Let us run the same simulations using a model where we considered the opponent that the Green Bay Packers are up against. What that means for us is that as we try to figure out future performances, we will not randomly select from the past 77 games. We will instead simulate from full games that Aaron Rodgers has played against the particular opposition the packers up against. In essence, all games against Chicago Bears will be sampled only from prior games against Chicago Bears. Using this model we get the following results for the first 6 games of 2016 -

Predictions For The First 6 games of 2016 Season

15% Certainty1717 yds
30% Certainty1641 yds
50% Certainty1554 yds
70% Certainty1481 yds
80% Certainty1432 yds
85% Certainty1402 yds

These predictions are all lower than the predictions of the simpler "random" model. In fact, in this case, the actual yardage of 1496 has a 66% certainty or saying that Rodgers is performing at 34% of his maximum potential (as opposed to 15% from the "random" model) .Why is this model giving us more pessimistic results? Why are the same 1496 actual yards interpreted as different levels of performance for Aaron Rodgers? Taking a closer look at the data answers the question for us. Since 2011, Rodgers' only 400+ yard games have come against Denver, Washington, and New Orleans, teams that are not on the schedule for 2016. This means that when we simulate the games for 2016 based on the opposing team, these games do not get considered at all. This lowers the projections for the group of games we are simulating for.
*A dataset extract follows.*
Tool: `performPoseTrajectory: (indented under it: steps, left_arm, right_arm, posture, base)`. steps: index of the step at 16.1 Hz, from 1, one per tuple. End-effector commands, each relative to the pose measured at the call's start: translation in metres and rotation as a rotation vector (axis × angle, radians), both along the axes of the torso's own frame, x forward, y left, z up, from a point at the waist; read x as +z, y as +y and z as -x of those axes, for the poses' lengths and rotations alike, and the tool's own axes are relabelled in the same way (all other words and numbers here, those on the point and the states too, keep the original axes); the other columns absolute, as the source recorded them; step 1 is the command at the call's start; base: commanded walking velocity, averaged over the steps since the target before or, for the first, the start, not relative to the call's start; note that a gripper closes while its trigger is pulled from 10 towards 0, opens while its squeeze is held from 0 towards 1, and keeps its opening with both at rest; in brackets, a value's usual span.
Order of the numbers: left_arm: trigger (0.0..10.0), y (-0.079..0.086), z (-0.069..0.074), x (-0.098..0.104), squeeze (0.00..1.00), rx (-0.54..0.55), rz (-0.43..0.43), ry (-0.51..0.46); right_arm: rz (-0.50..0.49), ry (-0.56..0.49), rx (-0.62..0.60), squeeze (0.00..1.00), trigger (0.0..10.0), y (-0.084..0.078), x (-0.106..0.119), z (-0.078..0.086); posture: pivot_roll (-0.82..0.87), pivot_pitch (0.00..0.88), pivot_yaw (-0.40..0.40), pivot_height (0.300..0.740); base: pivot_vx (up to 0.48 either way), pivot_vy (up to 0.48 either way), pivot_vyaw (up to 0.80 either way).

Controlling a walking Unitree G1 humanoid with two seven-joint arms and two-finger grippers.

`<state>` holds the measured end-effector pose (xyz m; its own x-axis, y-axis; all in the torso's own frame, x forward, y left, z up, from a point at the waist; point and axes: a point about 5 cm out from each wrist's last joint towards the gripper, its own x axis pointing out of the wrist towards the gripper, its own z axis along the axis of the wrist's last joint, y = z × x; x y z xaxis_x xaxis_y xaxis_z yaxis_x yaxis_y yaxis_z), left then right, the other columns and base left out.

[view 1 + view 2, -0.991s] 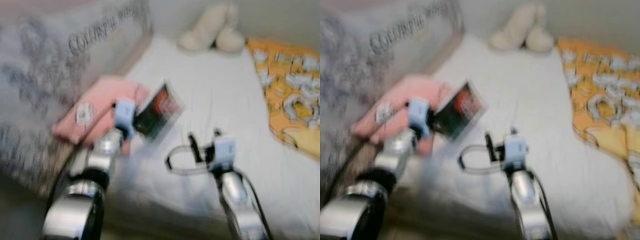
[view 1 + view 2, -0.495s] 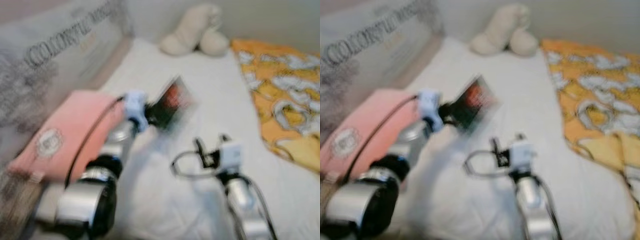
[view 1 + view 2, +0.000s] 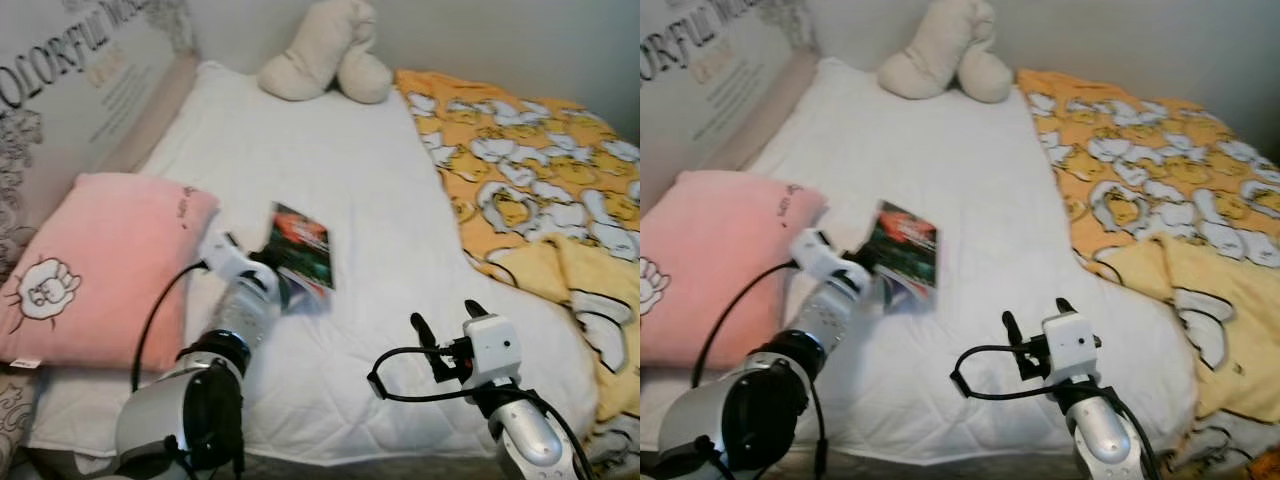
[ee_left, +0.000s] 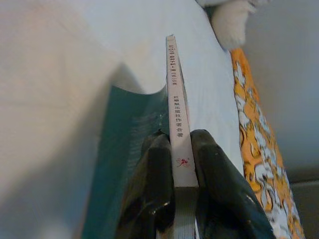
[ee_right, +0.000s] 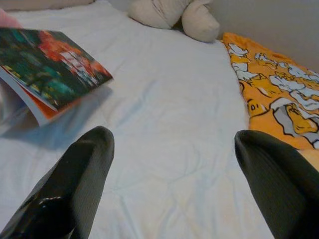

The projections for the remainder of the season and the overall projections are as follows - 

Predictions For The Last 10 games of 2016 Season

15% Certainty3046 yds
30% Certainty2943 yds
50% Certainty2854 yds
70% Certainty2761 yds
80% Certainty2704 yds
85% Certainty2675 yds

Predictions For The Entire 2016 Season

15% Certainty4542 yds
30% Certainty4439 yds
50% Certainty4350 yds
70% Certainty4257 yds
80% Certainty4200 yds
85% Certainty4147 yd

This model for Monte Carlo suggests that Rodgers can be expected to do better than the predictions from the "simple" model from the rest of the season. The Packers' Quarterback has historically performed better against the teams the Packers are going to play in the remaining of the season as compared to those that they have played in the last 6 games. This is also borne out when we look at averages - Against the first 6 oppositions, Rodgers averaged 263 yds/game as opposed to 270 yds/game against the next 10 opponents.

In Summation

In summation, we can conclude that Monte Carlo predictions (probabilistic forecasts) give us a much better chance of answering the question regarding multiple game performance than averages do. Based on our level of confidence/risk tolerance, we can choose the certainty level and plan accordingly. We also see that different models give us different results. We have to figure out the best models that fit the reality of our situation, but at the same time not make them too complex or specialized. As Albert Einstein said - "Everything should be as simple as possible, but no simpler".